The Planting Award was won by Emily Erlam for Tithe Barn, described by the judges as ‘a plant-lovers garden demonstrating pure plantsperson talent’.  Designed for maximum impact and year round drama, the garden, in the flat lands of north Norfolk, features exuberant planting around a series of spaces including an outdoor living room and kitchen, a courtyard and a rain garden.

Other awards on the night included Paul Hensey FSGD and Lara Behr who were joint winners in the Paper Landscapes category. 

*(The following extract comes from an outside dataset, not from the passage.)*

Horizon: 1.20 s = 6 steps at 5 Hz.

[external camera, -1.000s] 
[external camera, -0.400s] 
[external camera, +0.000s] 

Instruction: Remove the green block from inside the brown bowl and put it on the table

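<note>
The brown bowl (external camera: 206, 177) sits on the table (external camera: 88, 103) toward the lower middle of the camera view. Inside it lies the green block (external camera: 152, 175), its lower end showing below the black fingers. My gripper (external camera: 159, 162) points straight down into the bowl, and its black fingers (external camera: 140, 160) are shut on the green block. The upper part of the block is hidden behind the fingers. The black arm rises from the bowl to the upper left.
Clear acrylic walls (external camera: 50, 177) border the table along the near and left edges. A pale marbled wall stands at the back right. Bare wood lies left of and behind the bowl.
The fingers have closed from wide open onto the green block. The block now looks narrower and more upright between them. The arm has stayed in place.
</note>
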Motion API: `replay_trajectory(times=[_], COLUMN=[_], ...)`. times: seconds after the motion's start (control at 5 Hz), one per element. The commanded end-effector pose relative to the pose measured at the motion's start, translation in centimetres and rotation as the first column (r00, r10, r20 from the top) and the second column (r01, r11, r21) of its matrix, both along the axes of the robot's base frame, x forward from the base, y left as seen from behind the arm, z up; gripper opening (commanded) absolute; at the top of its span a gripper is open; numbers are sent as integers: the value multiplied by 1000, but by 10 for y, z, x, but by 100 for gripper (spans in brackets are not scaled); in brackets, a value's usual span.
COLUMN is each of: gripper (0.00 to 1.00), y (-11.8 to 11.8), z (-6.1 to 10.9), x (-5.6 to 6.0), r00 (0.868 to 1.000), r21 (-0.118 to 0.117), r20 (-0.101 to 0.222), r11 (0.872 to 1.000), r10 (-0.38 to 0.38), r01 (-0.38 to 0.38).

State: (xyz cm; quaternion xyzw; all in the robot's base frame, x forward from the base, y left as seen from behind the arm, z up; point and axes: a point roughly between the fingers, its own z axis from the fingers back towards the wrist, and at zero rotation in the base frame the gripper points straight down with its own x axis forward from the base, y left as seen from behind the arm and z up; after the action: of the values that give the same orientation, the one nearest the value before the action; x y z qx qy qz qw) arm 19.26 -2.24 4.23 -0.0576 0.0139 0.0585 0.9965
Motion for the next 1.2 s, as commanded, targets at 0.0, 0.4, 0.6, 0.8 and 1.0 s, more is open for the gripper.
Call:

SGD Chair, Sarah Morgan said: “The SGD boasts some of the most talented garden designers in the world and these awards are a wonderful opportunity to celebrate and showcase some of their inspirational work.  Every year reveals some extraordinary projects and provides us with a visual feast of gardens and landscapes. 2019 has proved to be no different. It is clear from tonight just how much exceptional work is being done within the sector.  Each and every one of these awards is richly deserved and I congratulate everyone on their achievements."

The SGD Student Awards
Duncan Cargill, who came to garden design after a career as a creative director in London and New York before graduating from the London College of Garden Design in 2018, was the winner in the Student Design – Domestic category for his Norfolk Flint Garden which the judges said was a ‘sophisticated design presented through wonderful sketches that evoke the landscape beautifully.'
 
Meanwhile Bob Richmond-Watson, also from the London College of Garden Design, and Michael Ekers, from Writtle University College, were joint winners in the Student Design – Commercial category.

The SGD Lifetime Achievement Award
Other special awards given on the night included the SGD Lifetime Achievement Award – an award granted to an individual who has made an outstanding contribution to the landscape and garden design profession. The Award, which is gifted by the Council of the Society of Garden Designers, was given to visionary garden designer and world-renowned plantsman Piet Oudolf.
 
The SGD Council said:  "From the age of 25, Piet has made a phenomenal contribution to new ways of thinking on naturalistic planting using grasses and herbaceous plants. Using all the sound principles of good Planting Design, Oudolf’s work sits comfortably in formal and informal settings, town and country, without losing any of the design integrity of structure and balance.

"From the Highline in New York to Pensthorpe Natural Park, from the Wisley borders to Olympic Park, Oudolf’s work is both impressive and intimate.  His determination to find out more about his ‘performers’ by opening up a nursery and astutely observing his palette at all stages of development has taken Planting Design to another level of horticultural science and experimentation and has launched a whole new appetite in the industry for a wide range of quality herbaceous plants.

"His plant combinations, brought to life through his seminal books written alongside Noel Kingsbury, have fast-tracked many a fledgling designer to add something quite magical to their projects and made his lifelong research accessible to others. Thank you Piet for your passion and generosity to our industry."
 

Images of all the winning gardens in the SGD Awards 2019 can be seen at  www.sgdawards.com.